Task to carry out:
Nothing but the lines from the one containing "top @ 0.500" through the end of the material should be restated, and each exactly.

═══ Data shown ═══

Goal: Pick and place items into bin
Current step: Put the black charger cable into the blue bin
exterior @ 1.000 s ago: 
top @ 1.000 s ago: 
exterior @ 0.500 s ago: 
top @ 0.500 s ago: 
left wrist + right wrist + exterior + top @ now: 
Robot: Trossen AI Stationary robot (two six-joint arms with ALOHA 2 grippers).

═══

Answer for this exercise:
top @ 0.500 s ago: 
left wrist + right wrist + exterior + top @ now: 
Robot: Trossen AI Stationary robot (two six-joint arms with ALOHA 2 grippers).

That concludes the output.